**GIVEN DATA**

⟨

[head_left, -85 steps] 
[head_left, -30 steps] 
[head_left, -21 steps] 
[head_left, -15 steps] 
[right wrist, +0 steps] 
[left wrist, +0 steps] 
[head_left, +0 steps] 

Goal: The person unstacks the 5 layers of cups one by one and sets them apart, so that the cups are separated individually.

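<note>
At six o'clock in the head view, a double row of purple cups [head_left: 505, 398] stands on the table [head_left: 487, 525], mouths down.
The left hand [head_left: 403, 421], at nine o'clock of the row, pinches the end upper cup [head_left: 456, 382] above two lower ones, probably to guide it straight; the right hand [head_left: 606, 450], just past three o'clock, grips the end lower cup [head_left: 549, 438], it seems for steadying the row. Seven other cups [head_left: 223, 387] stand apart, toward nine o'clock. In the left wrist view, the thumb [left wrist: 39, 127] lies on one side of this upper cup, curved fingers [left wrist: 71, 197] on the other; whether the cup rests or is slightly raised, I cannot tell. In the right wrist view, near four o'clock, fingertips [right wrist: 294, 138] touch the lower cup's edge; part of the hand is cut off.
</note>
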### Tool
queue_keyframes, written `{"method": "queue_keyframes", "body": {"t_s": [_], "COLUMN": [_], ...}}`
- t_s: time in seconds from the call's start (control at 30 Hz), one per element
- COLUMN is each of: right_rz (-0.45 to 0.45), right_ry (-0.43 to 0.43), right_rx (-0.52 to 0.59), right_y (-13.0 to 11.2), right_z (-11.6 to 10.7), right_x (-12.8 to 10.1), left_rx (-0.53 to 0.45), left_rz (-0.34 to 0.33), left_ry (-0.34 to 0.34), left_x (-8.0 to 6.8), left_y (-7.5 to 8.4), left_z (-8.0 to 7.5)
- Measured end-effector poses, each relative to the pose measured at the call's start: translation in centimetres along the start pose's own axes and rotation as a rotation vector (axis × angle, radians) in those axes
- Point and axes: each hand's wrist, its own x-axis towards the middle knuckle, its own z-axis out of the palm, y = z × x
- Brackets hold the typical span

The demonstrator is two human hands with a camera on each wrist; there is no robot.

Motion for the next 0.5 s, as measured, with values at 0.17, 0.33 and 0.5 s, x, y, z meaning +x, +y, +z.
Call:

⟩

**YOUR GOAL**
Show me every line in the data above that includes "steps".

**RESPONSE TO THIS TASK**
[head_left, -85 steps] 
[head_left, -30 steps] 
[head_left, -21 steps] 
[head_left, -15 steps] 
[right wrist, +0 steps] 
[left wrist, +0 steps] 
[head_left, +0 steps] 

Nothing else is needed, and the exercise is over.